The Bach family is a family of notable composers of the Baroque and Classical periods of music, the best-known of whom was Johann Sebastian Bach (1685–1750). There are surviving descendants of the Erfurt Line, such as the great-great-great-grandson of Frederich Leopold Bach or the daughters of Philip Frederick Bach, Susan Jean Weaver and Nancy Louis Hertzog Bach.
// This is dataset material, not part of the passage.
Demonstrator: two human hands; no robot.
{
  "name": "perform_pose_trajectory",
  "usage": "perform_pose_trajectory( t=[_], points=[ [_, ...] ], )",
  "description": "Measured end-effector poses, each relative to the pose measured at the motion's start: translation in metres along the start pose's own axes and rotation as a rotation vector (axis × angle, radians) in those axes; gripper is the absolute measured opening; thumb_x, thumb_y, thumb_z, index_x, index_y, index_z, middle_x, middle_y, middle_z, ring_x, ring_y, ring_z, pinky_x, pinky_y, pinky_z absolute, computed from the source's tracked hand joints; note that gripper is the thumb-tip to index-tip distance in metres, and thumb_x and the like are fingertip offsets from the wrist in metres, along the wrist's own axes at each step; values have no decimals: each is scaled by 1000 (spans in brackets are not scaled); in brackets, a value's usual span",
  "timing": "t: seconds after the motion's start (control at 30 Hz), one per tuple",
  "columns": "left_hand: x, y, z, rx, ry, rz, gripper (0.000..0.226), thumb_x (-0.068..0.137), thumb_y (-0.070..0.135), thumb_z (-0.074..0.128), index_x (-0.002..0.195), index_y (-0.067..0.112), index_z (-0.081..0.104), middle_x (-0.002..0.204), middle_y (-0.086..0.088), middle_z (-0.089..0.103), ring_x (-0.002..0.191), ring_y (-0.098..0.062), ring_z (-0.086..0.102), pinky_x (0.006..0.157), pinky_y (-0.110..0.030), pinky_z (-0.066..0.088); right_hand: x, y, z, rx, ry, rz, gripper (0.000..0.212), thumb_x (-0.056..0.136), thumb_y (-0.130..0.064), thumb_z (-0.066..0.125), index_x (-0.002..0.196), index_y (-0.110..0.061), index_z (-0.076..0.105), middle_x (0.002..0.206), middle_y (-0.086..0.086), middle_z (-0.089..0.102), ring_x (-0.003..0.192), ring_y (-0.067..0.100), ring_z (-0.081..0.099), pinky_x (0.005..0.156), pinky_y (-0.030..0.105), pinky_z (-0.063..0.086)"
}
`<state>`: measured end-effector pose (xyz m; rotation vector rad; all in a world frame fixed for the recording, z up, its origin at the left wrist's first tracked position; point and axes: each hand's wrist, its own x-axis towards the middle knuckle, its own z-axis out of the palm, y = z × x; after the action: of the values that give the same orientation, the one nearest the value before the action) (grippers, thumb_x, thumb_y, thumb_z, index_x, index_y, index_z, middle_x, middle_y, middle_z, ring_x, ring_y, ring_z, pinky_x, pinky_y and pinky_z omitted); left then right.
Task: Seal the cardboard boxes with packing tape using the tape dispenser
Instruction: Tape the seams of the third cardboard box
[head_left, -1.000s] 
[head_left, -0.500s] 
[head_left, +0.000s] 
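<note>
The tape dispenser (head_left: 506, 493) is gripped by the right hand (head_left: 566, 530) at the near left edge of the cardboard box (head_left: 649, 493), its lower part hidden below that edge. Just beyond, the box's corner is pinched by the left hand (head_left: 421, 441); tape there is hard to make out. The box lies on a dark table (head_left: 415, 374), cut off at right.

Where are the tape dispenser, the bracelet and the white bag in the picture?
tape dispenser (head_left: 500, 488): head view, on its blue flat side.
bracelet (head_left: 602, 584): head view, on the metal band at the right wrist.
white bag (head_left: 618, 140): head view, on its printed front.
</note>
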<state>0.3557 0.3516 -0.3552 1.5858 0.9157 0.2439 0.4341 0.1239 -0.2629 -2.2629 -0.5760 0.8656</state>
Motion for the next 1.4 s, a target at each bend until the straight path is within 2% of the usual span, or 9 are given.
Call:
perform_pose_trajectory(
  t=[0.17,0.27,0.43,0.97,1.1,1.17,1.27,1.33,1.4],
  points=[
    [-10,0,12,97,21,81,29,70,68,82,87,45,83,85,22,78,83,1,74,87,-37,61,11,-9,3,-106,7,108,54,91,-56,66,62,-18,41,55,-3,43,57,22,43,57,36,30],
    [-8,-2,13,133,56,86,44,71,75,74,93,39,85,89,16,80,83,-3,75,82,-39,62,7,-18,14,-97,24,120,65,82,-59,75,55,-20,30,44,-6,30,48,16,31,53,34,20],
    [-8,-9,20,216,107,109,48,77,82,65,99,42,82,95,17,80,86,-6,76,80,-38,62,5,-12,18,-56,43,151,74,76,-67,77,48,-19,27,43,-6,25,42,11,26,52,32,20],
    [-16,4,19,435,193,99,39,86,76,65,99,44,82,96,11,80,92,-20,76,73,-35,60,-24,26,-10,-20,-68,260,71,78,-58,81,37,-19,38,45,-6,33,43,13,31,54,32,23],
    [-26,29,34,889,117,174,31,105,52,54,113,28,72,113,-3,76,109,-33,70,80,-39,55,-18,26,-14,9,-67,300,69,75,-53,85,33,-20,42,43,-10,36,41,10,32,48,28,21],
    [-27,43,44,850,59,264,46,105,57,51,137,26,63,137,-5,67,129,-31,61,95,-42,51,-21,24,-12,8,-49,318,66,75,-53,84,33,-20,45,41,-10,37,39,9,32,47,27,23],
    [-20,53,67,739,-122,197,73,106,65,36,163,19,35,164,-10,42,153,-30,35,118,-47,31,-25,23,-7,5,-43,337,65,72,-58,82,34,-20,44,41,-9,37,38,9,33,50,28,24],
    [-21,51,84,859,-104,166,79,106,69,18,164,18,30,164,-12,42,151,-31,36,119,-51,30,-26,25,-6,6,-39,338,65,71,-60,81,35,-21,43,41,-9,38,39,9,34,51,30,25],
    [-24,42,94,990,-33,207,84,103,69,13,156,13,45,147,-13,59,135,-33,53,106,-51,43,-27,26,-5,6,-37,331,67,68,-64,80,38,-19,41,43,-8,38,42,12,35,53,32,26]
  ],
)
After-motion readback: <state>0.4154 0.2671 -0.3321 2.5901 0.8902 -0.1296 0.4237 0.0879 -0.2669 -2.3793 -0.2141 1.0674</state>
A family genealogy was drawn up by Johann Sebastian Bach himself in 1735 when he was 50 and was continued by his son Carl Philipp Emanuel Bach.

==Descendants of Johann Sebastian Bach==
Of the seven children that Johann Sebastian Bach had with his first wife Maria Barbara Bach (1684–1720), his second cousin, four survived into adulthood: Catharina Dorothea Bach (1708–1774); Wilhelm Friedemann (1710–1784); Carl Philipp Emanuel (the "Berlin Bach", later the "Hamburg Bach") (1714–1788); and Johann Gottfried Bernhard (1715–1739). All four were musically talented, and Wilhelm Friedeman and Carl Philipp Emanuel had significant musical careers of their own.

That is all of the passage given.